I asked him if sinus infections - left untreated -- WILL eventually resolve.

Not for everybody, but ... for the most part ... yes.  "But a guy like you could feel pretty miserable for a few months, if you can't treat a sinus infection."

Yeah, Doc.  I have that feeling, too.

Can the infections migrate, and become serious and potentially deadly ?  Yes, but that's very rare.

I didn't review the irony of that statement (ie, every issue I HAVE is rare) with him.  Why bother ? ;-)

He thought I should try a Xylitol based nose spray.  Not likely to help, but shouldn't hurt anything.

Monday morning, I WILL meet with a Genetic/Mitochondrial doc.

My vision has been very blurry, here.  I'm certain it's' the dry, heated air.  A stable tear film layer is critical to the whole focusing system.  You dry out a banged-up cornea and you get more blur.  Mine are very dried out.  Nonetheless, I'll also be seen by Mayo Ophthalmology on Monday.  They aren't all that good, in my experience, but ... what the heck.  I'm here.

This is kind of the end of the line, Folks.  I can think of nothing left to do ... nobody left to see ... nothing left to try.

 - Pray the pain away ?

 - Pray the PTSD away ?

 - Pray I don't get sick again ?

 - Just ... survive and exist until my energy starts coming back and I can DO something again ??

The odds .... are definitely not in my favor.

International travel seems ridiculously risky, now.  If I get sick overseas, I used to go see doctors and take the pills they gave me.  Now ... not quite so much.  Probably have to buy a MedicAlert bracelet, too, if they make any that say "No Meds !"

Oh ... maybe I could go spend six months living by the Bastyr Naturopathic College, up in Washington, and just pay them to try to rebuild my health, from the ground up, their way.  Maybe.

Everybody agrees with me that a lifetime of meds ... set against a basically fragile constitution ... and an unbelievable amount of sickness, medications, stress, pain, and surgery since the Colorado thing happened ... could easily have banged up my mitochondria pretty badly.

Yet another case of banged-up armor ... dramatically weakened defenses.

So ... while I DO want to know ... whatever I CAN know ... everybody agrees, so far: none of this is 'actionable.'  None of this can be treated.  The way things look, the box that defines my life is just profoundly small.  Claustrophobically so.

There wasn't a lot of upside to being optimistic about this trip, so I wasn't.  It's playing out as I guessed it might, plus or minus some Monday Morning Miracle on Mitochondrial Street (no way).

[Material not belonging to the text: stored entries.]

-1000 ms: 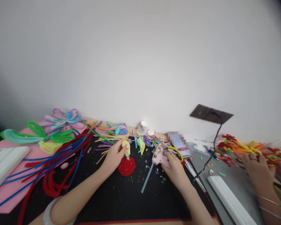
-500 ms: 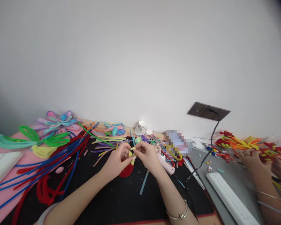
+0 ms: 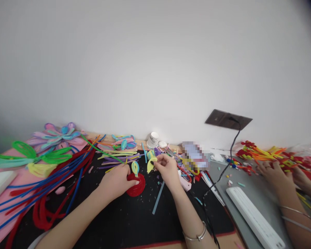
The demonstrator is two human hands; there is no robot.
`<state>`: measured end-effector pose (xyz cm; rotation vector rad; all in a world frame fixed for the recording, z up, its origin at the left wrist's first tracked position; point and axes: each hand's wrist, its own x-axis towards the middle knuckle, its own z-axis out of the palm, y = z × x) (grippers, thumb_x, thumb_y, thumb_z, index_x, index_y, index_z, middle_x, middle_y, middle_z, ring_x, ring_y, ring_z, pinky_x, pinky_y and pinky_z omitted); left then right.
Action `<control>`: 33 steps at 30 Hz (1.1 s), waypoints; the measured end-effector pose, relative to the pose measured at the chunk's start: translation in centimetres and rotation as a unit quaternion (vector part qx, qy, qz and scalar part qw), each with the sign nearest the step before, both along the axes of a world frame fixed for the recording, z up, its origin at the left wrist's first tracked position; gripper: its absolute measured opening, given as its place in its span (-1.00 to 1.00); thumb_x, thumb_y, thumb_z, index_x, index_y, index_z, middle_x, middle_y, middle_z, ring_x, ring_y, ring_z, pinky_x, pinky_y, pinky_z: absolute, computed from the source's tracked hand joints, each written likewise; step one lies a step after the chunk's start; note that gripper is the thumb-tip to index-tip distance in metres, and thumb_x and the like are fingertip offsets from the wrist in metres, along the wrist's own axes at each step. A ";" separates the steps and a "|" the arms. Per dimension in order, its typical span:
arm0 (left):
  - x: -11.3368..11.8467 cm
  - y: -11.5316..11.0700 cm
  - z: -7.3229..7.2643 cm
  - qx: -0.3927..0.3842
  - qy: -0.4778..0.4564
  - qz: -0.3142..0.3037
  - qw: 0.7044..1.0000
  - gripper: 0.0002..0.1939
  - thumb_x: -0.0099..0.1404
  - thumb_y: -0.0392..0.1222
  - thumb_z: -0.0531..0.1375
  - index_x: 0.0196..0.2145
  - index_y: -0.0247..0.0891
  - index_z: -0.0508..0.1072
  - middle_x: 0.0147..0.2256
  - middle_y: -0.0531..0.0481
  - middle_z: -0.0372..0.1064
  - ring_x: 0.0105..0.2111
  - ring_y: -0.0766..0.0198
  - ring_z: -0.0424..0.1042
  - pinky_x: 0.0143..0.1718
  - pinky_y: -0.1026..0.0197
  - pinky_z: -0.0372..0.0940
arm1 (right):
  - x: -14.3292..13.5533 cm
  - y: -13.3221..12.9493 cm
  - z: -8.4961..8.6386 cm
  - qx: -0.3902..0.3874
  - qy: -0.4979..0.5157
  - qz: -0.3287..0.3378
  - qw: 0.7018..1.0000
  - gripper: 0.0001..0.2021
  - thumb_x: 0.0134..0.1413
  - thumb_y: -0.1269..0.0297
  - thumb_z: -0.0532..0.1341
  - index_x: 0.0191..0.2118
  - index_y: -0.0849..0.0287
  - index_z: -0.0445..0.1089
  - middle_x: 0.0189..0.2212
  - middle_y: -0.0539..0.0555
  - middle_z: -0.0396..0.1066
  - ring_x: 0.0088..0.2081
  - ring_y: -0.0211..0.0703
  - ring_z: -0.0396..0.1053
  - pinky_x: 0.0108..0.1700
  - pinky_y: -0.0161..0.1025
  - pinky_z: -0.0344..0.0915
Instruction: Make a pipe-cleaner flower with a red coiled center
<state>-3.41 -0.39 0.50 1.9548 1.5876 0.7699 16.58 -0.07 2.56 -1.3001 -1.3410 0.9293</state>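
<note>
My right hand (image 3: 168, 170) pinches a small yellow petal-shaped piece (image 3: 150, 166) over the middle of the black mat (image 3: 119, 221). To its left, my left hand (image 3: 118, 181) is at the left edge of a round red piece (image 3: 138, 186), thumb over it. A small blue-and-yellow loop (image 3: 135, 168) stands at the left fingertips. Whether the left fingers grip the red piece or the loop is hard to make out.
Blue stems (image 3: 80, 166) and a green-petalled flower (image 3: 26, 150) lie left. A white cup (image 3: 153, 140) stands by the wall. At right are a black cable (image 3: 224, 176), a white power strip (image 3: 254, 218) and another person's hands (image 3: 277, 176).
My hands have parted; the left moved left and down to the red piece. The yellow piece stays in my right hand, and the blue-and-yellow loop now shows. The view has shifted slightly.
</note>
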 end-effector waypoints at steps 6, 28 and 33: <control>-0.4 0.4 -0.3 -0.102 -0.120 -0.035 0.987 -0.69 -0.16 -0.09 0.33 -0.58 -0.15 0.24 -0.67 0.17 0.26 -0.64 0.28 0.23 -0.59 0.30 0.00 | -0.4 -0.6 0.7 -0.046 0.060 0.046 0.996 -0.85 -0.25 0.36 0.29 -0.46 0.16 0.30 -0.63 -0.11 0.33 -0.58 -0.27 0.32 -0.49 -0.32 0.29; -0.1 -0.2 0.4 -0.213 -0.305 -0.144 0.917 -0.70 0.06 -0.18 0.27 -0.21 -0.27 0.42 -0.19 -0.09 0.53 -0.18 0.09 0.49 -0.22 0.15 0.34 | -2.0 -1.0 -0.5 0.002 0.007 0.055 0.998 -0.92 -0.18 0.43 0.25 -0.45 0.18 0.35 -0.57 -0.06 0.32 -0.50 -0.25 0.31 -0.42 -0.31 0.27; 0.1 -0.1 0.0 -0.201 -0.323 -0.164 0.910 -0.74 0.08 -0.22 0.26 -0.23 -0.29 0.42 -0.20 -0.10 0.53 -0.16 0.12 0.48 -0.09 0.10 0.30 | -2.0 -1.1 -0.7 0.019 -0.016 0.050 0.998 -0.93 -0.16 0.42 0.24 -0.44 0.18 0.35 -0.55 -0.05 0.32 -0.48 -0.24 0.32 -0.41 -0.31 0.28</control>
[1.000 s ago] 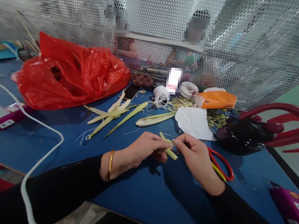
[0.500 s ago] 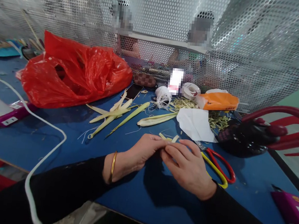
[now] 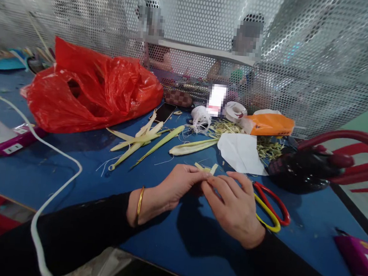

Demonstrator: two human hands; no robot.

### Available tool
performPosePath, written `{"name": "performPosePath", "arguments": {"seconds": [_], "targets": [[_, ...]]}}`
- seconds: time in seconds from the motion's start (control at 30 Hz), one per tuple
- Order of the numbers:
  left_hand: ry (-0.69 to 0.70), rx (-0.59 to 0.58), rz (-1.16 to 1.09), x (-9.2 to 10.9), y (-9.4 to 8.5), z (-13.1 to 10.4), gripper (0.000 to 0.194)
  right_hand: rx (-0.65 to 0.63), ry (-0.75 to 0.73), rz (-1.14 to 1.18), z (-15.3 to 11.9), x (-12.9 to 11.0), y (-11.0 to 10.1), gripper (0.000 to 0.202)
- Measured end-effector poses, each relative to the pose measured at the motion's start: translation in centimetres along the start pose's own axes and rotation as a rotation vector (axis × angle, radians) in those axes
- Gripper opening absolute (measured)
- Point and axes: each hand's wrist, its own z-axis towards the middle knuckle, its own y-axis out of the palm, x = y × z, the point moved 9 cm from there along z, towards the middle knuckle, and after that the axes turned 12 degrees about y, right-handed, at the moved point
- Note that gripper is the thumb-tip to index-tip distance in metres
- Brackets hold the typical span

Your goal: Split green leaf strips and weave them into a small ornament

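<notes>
Thumb and fingers of my left hand (image 3: pixel 180 182) pinch a small pale-green strip of husk (image 3: pixel 213 169), whose ends stick up past the fingertips. My right hand (image 3: pixel 231 204) meets it there, fingers curled and closed at the same piece; its lower part is hidden by the fingers. Just beyond lie a long folded husk leaf (image 3: pixel 192 148) and a narrow green one (image 3: pixel 160 144). A crossed pile of pale husk pieces (image 3: pixel 137 141) with white thread ends sits further left. Scissors with red and yellow handles (image 3: pixel 272 210) rest beside my right hand, partly covered by it.
A red plastic bag (image 3: pixel 94 91) fills the back left, near a phone (image 3: pixel 165 112). White thread (image 3: pixel 201 119), a tape roll (image 3: pixel 235 111), white paper (image 3: pixel 242 153) and an orange packet (image 3: pixel 270 124) lie behind. A black pot (image 3: pixel 303 174) stands right; a white cable (image 3: pixel 69 162) crosses left.
My right hand has shifted slightly, its fingers lifting and spreading a little over the strip. My left hand stays almost still, and the husk ends have tilted slightly.
</notes>
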Motion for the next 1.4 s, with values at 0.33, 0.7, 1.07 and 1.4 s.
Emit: {"name": "performPosePath", "arguments": {"seconds": [0.33, 0.7, 1.07, 1.4], "targets": [[0.003, 0.039, 0.030, 0.1, -0.4, 0.2, 0.024, -0.098, 0.020, 0.117, -0.1, 0.2, 0.8, 0.017], [0.032, 0.055, 0.020, 0.2, -0.5, 0.2, 0.021, -0.168, -0.003, 0.234, -0.3, -0.2, 1.2, 0.025], [0.068, 0.069, -0.030, 0.9, -0.8, 0.8, 0.017, -0.085, 0.112, 0.420, 0.0, 0.7, 0.4, 0.012], [0.026, -0.001, 0.071, 1.7, 0.0, 0.3, 0.024, -0.436, 0.783, 0.642, -1.4, 7.2, 4.2, 0.019]]}}
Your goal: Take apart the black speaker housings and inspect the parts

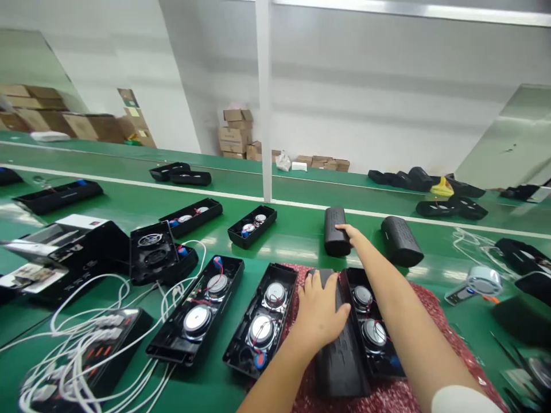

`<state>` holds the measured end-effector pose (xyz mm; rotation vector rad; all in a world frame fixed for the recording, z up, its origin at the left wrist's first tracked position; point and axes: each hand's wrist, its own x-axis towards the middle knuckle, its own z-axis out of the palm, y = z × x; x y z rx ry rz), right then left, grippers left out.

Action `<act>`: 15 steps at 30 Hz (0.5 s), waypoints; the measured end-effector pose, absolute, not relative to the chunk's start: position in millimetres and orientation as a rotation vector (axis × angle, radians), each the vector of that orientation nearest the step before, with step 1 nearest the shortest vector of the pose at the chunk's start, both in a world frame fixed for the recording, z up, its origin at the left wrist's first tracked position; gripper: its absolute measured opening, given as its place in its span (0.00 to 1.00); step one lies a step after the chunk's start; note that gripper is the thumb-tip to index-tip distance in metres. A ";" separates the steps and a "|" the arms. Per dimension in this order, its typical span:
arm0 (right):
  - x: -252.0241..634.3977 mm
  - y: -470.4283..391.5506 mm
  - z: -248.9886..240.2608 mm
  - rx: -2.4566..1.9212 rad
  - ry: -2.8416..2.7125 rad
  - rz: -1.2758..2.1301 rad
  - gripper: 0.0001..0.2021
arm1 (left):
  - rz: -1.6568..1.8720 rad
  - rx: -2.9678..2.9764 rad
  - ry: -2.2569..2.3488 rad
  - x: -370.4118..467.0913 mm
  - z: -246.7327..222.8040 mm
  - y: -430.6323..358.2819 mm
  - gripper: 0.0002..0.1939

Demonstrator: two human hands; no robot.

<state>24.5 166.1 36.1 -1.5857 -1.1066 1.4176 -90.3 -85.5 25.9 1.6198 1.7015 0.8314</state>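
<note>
My left hand (319,310) lies with fingers spread over a black speaker casing (340,367), which rests face down on red bubble wrap (430,310). Farther away, my right hand (349,234) grips the right side of a second black speaker casing (334,221) on the green bench; most of its fingers are hidden. Under my right forearm is an open speaker shell (361,281) with two round drivers and red wires. Left of my left hand, another open speaker shell (282,281) shows two silver drivers and a blue-tipped connector.
More open shells stand to the left, one (232,275) near a power strip (124,338) heaped with white cables (73,350). A closed black casing (401,241) sits beyond my right forearm. A light-blue handheld device (482,282) lies at right, and a white post (264,103) rises behind.
</note>
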 end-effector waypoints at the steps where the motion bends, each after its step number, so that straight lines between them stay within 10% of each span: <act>1: 27.8 169.5 28.9 -1.605 -1.102 1.406 0.17 | 0.826 1.625 1.700 -89.7 25.3 -85.3 0.37; 15: 99.8 108.4 14.3 -1.470 -1.213 1.233 0.10 | 1.221 0.750 1.553 -83.6 -42.2 -109.1 0.58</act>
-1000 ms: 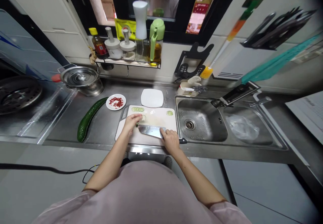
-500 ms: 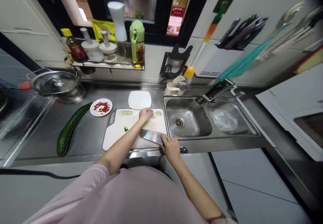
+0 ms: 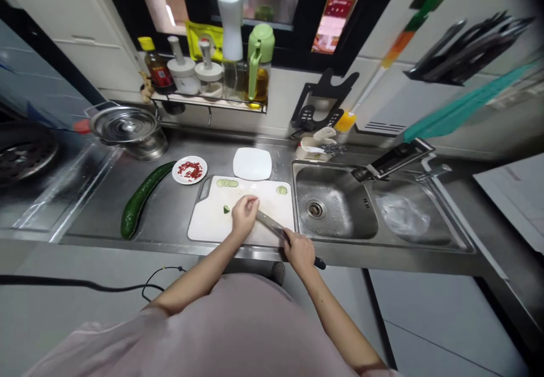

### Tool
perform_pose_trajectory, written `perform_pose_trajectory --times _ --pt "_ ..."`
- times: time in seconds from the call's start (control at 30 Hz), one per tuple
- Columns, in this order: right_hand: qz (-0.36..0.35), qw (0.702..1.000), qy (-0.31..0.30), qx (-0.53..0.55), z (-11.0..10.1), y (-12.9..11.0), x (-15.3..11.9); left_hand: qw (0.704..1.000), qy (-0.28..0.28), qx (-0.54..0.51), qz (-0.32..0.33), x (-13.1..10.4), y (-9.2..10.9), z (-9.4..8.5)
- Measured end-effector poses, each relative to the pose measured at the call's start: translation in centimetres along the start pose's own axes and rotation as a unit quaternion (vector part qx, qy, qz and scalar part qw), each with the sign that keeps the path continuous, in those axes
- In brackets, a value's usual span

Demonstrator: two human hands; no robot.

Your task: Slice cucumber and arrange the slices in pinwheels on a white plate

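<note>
My right hand is wrapped round the black handle of a kitchen knife. The blade points up and left over the white cutting board, turned nearly edge-on. Close to the blade's tip, my left hand has its fingers curled and pinched together; what is in them, if anything, is hidden. A small green cucumber end lies left of that hand. Overlapping cucumber slices rest at the board's far left, and a small group of slices at its far right.
Left of the board are a whole cucumber and a white plate of chopped red bits. An upturned-looking white dish sits behind the board. A double sink adjoins on the right. A lidded steel pot stands back left.
My left hand has come back from the slices at the far right to beside the blade tip. The knife has turned from showing its broad face to nearly edge-on. The view has shifted.
</note>
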State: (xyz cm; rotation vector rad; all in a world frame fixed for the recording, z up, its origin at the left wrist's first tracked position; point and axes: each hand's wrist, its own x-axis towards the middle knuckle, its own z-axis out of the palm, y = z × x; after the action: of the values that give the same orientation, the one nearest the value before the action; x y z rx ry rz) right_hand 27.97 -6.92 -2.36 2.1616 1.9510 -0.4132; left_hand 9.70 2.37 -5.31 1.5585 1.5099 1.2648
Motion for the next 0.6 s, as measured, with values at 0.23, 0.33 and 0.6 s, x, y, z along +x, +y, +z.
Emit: perform_pose_trajectory --times 0.23,0.33,0.6 --pt "-0.058 0.995 -0.071 0.03 -1.4 -6.1 2.3 0.978 0.066 0.195 -0.017 -3.5 -7.3 -7.3" --pt "-0.087 0.992 -0.083 0.029 -1.8 -8.3 2.6 0.974 0.037 0.224 -0.005 -2.5 -8.5 -7.1" --pt "-0.094 0.99 -0.096 0.032 -2.0 -9.3 2.9 0.976 0.023 0.217 -0.019 -1.1 -9.5 -6.6"
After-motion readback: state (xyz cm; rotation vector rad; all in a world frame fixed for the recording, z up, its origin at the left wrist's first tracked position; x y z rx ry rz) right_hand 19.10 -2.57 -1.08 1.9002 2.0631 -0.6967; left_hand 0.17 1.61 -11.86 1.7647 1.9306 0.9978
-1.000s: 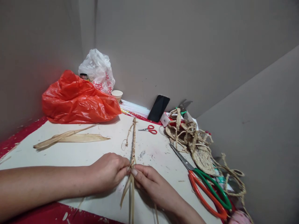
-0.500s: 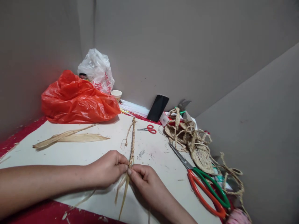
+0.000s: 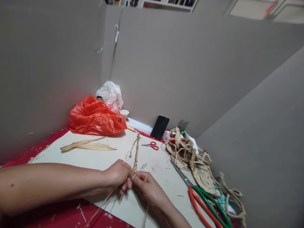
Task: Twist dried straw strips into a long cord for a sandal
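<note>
A thin straw-coloured braid (image 3: 137, 152) lies on the white board (image 3: 158, 186), running away from me. My left hand (image 3: 120, 174) is closed around the braid's near end, its fingers curled underneath. From the other side, my right hand (image 3: 144, 183) pinches the same end between thumb and forefinger, touching the left fingertips. Loose strands trail below both hands towards the table's near edge. A thin side cord hangs off the far part of the braid. The exact strands in each pinch are hidden.
Dry husk strips (image 3: 92, 145) lie at the left. Small red scissors (image 3: 153, 145) rest beyond the braid, large red-and-green scissors (image 3: 199, 198) at the right beside heaped braided cord (image 3: 187, 150). A red plastic bag (image 3: 97, 118), paper cup (image 3: 124, 113) and phone (image 3: 160, 127) stand at the back.
The camera view has tilted up, showing a shelf at the top. My left hand has turned, its lower fingers now curled under the braid, and the loose strands swing left.
</note>
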A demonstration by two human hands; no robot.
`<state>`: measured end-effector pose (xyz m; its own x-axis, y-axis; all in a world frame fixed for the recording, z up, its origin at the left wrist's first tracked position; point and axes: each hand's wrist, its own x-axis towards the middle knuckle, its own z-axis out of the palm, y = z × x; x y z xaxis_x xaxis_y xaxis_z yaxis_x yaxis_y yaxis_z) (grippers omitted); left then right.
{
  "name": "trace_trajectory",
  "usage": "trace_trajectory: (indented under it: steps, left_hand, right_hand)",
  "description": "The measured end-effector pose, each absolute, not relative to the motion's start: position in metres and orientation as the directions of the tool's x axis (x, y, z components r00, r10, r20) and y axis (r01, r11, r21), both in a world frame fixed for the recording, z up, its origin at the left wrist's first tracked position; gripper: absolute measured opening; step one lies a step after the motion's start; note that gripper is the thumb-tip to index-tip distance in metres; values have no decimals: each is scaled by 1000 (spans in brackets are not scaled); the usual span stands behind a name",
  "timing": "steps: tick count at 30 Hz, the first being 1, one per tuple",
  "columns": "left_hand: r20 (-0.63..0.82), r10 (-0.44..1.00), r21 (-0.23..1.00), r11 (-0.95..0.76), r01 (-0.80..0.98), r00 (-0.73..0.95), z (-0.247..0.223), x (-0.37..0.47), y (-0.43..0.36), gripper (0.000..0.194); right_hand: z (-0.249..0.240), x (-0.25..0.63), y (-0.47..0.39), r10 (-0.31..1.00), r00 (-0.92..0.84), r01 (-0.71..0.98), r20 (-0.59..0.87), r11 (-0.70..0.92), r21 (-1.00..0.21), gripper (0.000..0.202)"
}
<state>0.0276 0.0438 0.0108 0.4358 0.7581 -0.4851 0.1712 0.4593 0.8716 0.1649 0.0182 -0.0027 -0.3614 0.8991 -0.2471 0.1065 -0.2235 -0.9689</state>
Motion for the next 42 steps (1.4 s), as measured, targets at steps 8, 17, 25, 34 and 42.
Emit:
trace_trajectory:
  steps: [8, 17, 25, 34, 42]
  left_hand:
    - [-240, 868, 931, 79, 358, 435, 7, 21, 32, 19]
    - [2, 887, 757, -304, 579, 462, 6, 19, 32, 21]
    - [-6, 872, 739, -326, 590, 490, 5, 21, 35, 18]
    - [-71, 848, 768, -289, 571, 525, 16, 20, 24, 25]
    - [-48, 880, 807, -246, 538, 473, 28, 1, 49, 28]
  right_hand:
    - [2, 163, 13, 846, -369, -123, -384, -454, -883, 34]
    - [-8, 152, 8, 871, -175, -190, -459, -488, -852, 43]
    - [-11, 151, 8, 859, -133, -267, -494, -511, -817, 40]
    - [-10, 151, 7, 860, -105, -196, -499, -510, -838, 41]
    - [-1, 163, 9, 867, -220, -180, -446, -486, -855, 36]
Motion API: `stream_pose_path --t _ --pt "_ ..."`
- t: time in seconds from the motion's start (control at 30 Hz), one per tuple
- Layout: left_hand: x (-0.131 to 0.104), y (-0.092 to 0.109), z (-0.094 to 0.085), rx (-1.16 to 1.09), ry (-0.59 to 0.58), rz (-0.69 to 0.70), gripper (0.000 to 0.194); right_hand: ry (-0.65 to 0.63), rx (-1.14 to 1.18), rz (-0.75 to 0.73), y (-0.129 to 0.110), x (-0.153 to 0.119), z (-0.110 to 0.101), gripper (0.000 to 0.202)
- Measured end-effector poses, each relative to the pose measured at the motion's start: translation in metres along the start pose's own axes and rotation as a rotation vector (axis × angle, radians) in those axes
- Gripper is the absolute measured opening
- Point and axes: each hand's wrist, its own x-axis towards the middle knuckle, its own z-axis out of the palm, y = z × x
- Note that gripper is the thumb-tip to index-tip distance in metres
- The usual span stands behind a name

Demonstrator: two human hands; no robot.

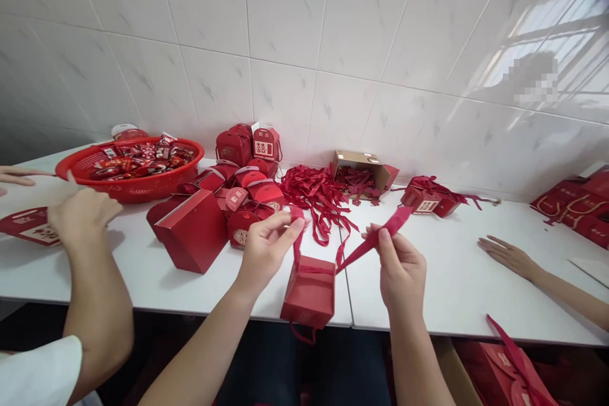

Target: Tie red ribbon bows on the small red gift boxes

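A small red gift box (310, 297) lies at the table's front edge between my hands, its cord handle hanging over the edge. A dark red ribbon (358, 255) runs across the box, one end rising to each side. My left hand (272, 242) pinches one ribbon end between thumb and fingers, above and left of the box. To the right, my right hand (400, 261) is closed on the other end, which sticks up past the fingers. Behind the box is a heap of loose red ribbons (311, 187).
Finished-looking red boxes (250, 193) cluster at left, beside a red plastic basket (128, 189) of wrapped sweets. An open cardboard carton (380, 171) stands by the tiled wall. One co-worker's hand (85, 209) handles a box at far left; another person's hand (509, 257) rests flat at right.
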Motion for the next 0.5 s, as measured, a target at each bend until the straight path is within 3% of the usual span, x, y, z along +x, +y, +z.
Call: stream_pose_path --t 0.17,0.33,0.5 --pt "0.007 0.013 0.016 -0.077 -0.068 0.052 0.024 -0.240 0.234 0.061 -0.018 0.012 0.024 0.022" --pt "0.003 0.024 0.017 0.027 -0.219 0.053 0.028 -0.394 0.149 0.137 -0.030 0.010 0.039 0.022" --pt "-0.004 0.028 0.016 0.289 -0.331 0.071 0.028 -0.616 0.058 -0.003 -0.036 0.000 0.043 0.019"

In my hotel room, I've mostly had to wear my prescription swim goggles to keep the dry air from further stressing my eyes.  But they fog up quickly, and ... I see very poorly out of them, so I'm getting very far behind on e-mails.

Sorry :-(

While I haven't been "sleepy," I've been maddeningly exhausted.  I walk to my appointments, and pretty well manage a 20 minute walk, twice a day, outside, but ... after that ... I collapse on the bed and stare dumbly at the television.

I'm eating well, but not much.  No appetite.  Losing weight again.  Que sera sera.

Fleegle The Frog is here.  My faithful sidekick.  He keeps his spirits up -- somehow -- no matter how dicey things seem.

Frog power, indeed.....

So ... Ciao for now ... from the 5th floor hotel room ... across the street from ... the Mayo Clinic offices of ... The Gulag.